PROBLEM DESCRIPTION -> Return all the lines below exactly as written. Drop every picture.

INFORMATION SHOWN ->

'''

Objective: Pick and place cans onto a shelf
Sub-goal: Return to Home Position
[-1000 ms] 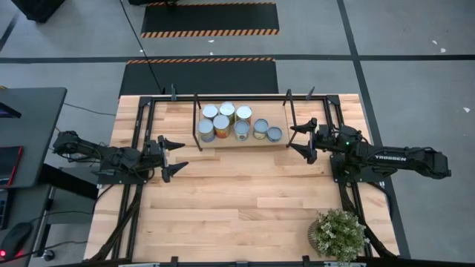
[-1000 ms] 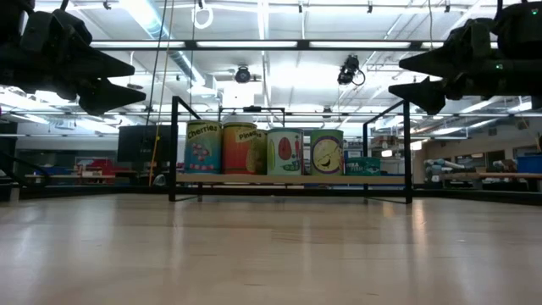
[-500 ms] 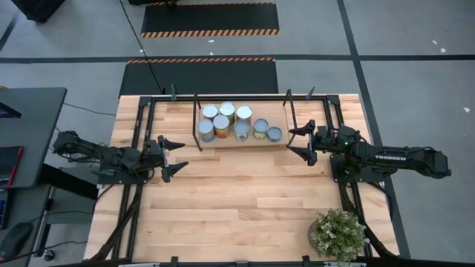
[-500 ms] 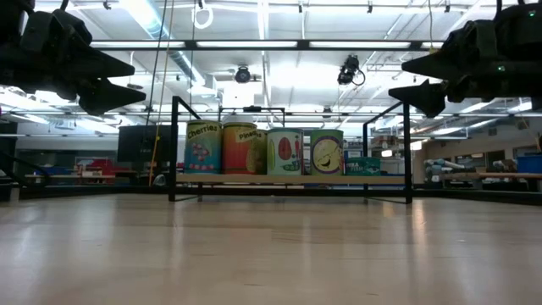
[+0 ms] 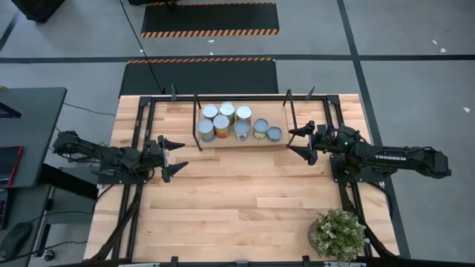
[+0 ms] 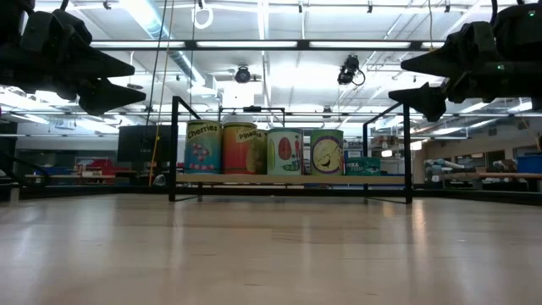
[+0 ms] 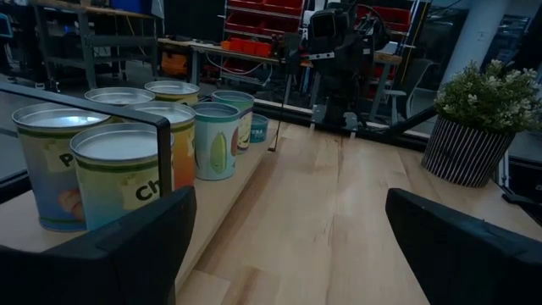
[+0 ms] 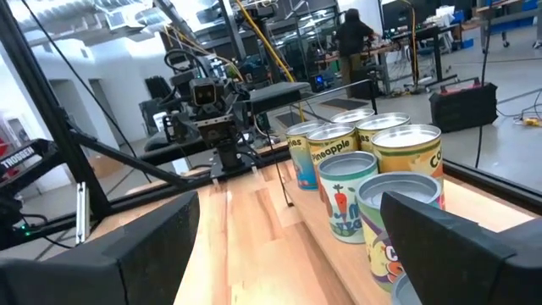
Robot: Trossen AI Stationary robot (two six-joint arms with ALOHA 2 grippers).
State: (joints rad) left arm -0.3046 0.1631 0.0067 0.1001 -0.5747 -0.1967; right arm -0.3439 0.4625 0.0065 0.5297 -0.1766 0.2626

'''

OUTPUT FOR THIS TASK ->
Objective: Pick and place cans onto a shelf
Sub-goal: Return to Home Position
[-1000 ms] 
[-1000 ms] 
[-500 ms] 
[-500 ms] 
[+0 ms] 
[+0 ms] 
[+0 ms] 
[+0 ms] 
Robot: Trossen AI Stationary robot (two six-joint arms with ALOHA 2 grippers).
State: (joints rad) left arm -0.3046 0.1631 0.0067 0.1001 -0.5747 -0.1967; right arm -0.3439 0.4625 0.0065 0.5297 -0.1766 0.2626

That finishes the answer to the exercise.